REPUBLIKA.CO.ID, JAKARTA -- Pengamat Politik dari Universitas Indonesia, Hurriyah, berpendapat, isu agama masih akan mewarnai pemilihan presiden (pilpres) 2019. Sebab, ada kecenderungan partai politik (parpol) menggunakan isu apapun yang dapat dikapitalisasi dan disimbolisir untuk mendapat dukungan suara.
Hurriyah menuturkan, isu agama tidak terbatas pada partai-partai yang berbasiskan agama, melainkan seluruh partai. Tanpa memandang latar belakang, mereka fokus pada satu kepentingan, yakni berbicara suara terbanyak untuk mendapatkan posisi penting dalam pemerintahan.
"Segala hal yang berkaitan agama boleh jadi dimainkan," ujarnya saat dihubungi Republika, Ahad (27/4).
Meski mulai muncul wacana akan tidak perlunya menyuarakan politisasi agama, Hurriyah melihat tren ini tetap berlanjut hingga Pilpres 2019. Terus berkembangnya isu agama bukan tanpa sebab. Parpol melihat ceruk pemilih Muslim sangat besar dan menarik sehingga memang pantas untuk diperebutkan.
Perilaku mempolitisasi agama ini sebenarnya sudah dilakukan sejak lama, termasuk dengan menggunakan simbol-simbol atau identitas agama. Hanya, daya kapitalisasi dan mobilisasi isu yang dilakukan tiap tahun berbeda seiring dengan perkembangan topik terhangat.
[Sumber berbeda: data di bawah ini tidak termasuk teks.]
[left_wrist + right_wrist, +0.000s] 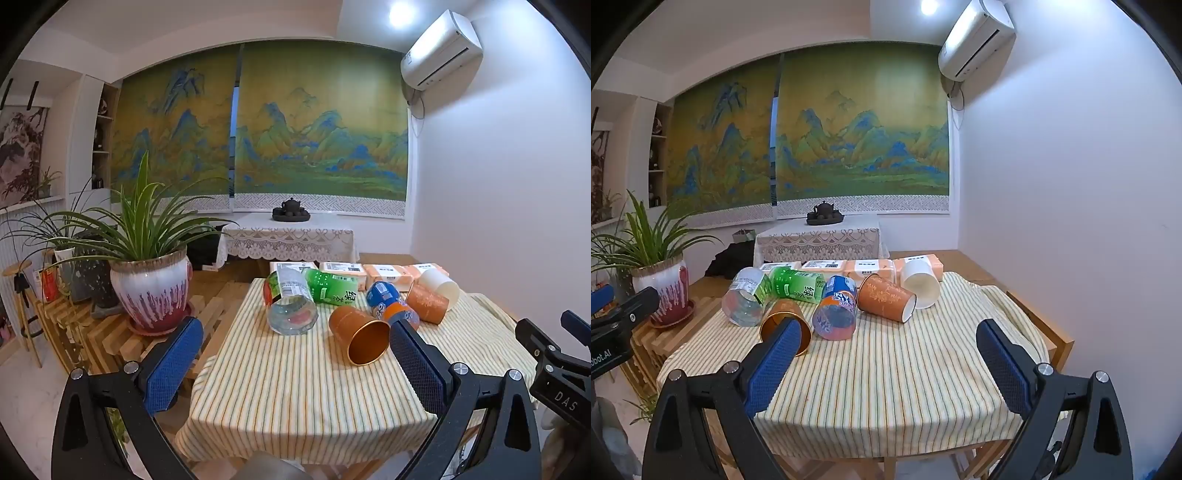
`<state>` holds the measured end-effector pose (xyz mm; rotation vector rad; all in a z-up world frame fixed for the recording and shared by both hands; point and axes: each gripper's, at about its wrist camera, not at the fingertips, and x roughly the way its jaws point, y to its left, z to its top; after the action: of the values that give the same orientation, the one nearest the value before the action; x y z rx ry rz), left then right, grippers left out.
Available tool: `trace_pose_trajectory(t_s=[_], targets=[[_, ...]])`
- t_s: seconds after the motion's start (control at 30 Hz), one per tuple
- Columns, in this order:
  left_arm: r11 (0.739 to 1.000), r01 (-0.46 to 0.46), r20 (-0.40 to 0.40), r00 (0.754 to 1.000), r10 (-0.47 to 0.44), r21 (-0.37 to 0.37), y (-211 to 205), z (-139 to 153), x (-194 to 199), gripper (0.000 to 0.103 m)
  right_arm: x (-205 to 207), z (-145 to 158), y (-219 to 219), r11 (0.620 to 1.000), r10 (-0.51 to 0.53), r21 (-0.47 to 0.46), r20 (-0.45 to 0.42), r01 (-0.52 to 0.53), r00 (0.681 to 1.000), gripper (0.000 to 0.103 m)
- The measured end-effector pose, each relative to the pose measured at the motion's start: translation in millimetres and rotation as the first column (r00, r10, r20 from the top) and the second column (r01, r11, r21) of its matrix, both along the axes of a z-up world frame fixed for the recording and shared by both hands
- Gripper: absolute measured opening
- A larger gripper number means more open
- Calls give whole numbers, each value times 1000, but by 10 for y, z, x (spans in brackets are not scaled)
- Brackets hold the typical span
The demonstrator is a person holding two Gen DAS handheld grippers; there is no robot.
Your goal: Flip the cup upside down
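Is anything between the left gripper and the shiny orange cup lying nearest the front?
Nothing visible. The left gripper is open and the orange metallic cup lies on its side just beyond it, mouth toward the camera. Only bare striped tablecloth lies between. The cut Fanta bottle sits close behind the cup.

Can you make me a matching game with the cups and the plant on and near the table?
Things:
1. white cup
2. shiny orange cup
3. potted plant
4. teapot

Places:
A. on the far lace-covered table
B. lying nearest the grippers
C. on wooden slats left of the table
D. lying at the right end of the row

Pairs: 1-D, 2-B, 3-C, 4-A
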<state>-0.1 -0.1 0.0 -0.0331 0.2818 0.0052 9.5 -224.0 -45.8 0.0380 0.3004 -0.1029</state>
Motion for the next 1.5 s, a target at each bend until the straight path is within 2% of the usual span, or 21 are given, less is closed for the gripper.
trace_pose_trajectory(t_s=[0.67, 0.83, 1.27, 1.5], targets=[[999, -21, -1, 1000, 21, -32, 130, 10, -91, 102, -51, 29, -20, 1000, -7, 20, 9, 7, 1000, 94], [1000, -27, 2, 1000, 27, -4, 85, 1, -99, 102, -108, 78, 13, 1000, -15, 11, 28, 15, 999, 94], [999, -46, 14, 999, 46, -16, 145, 21, -90, 102, -117, 100, 88, 1000, 11, 5, 33, -11, 999, 94], [999, -44, -8, 999, 44, -9, 151, -56, -24, 102, -52, 37, 113, 1000, 8, 4, 19, -8, 1000, 94]])
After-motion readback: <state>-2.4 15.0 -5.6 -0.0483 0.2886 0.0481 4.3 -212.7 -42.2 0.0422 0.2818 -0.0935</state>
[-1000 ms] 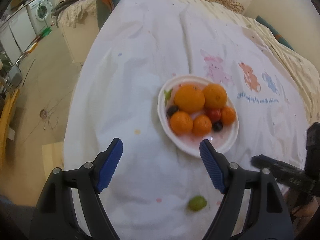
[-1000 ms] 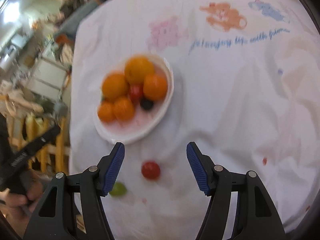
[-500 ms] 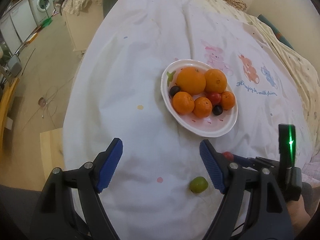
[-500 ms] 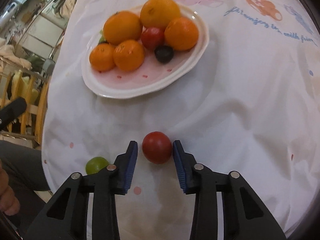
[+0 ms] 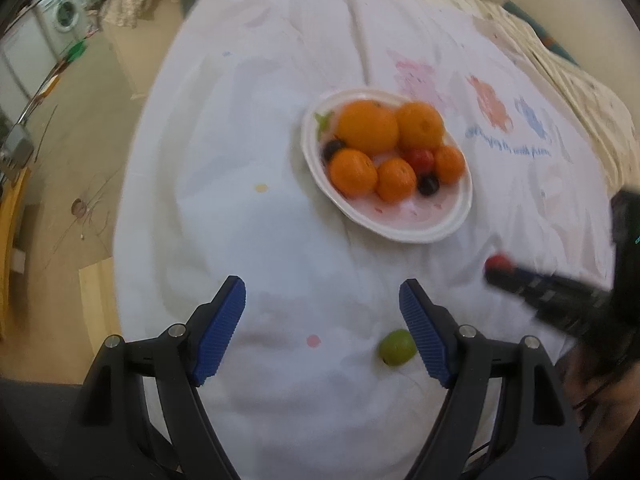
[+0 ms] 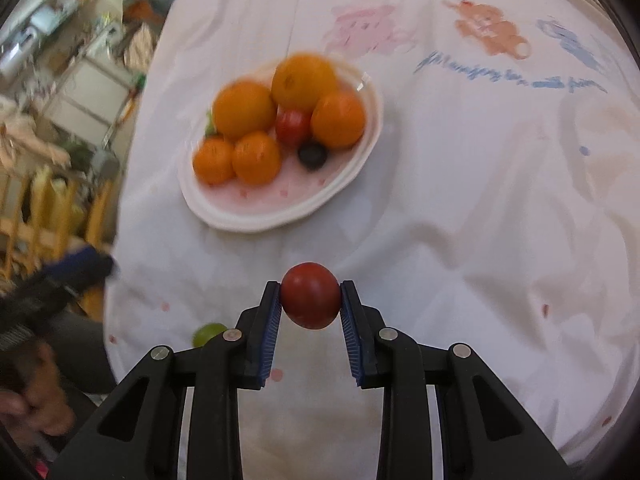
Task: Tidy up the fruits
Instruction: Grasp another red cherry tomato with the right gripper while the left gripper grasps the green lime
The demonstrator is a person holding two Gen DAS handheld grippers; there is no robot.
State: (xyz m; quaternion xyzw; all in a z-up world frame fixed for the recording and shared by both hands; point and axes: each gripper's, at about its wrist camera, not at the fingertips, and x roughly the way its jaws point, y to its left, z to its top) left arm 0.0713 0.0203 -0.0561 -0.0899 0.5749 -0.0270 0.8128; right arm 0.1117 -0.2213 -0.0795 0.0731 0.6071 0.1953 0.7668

"Tapi, pada dasarnya, kecenderungan parpol menggunakan isu agama tetap bertujuan menarik dukungan kelompok dengan agama tertentu," ucap Hurriyah.
Wakil direktur eksekutif Pusat Kajian Politik FISIP UI itu menambahkan, isu politisasi agama sebenarnya tidak berdampak signifikan terhadap parpol, melainkan masyarakat. Dengan adanya isu agama, mereka cenderung terpolariasasi atau terbagi menjadi kubu-kubu sehingga cenderung mudah dipecah belah. Secara jangka panjang, hal ini berdampak pada kesatuan bangsa.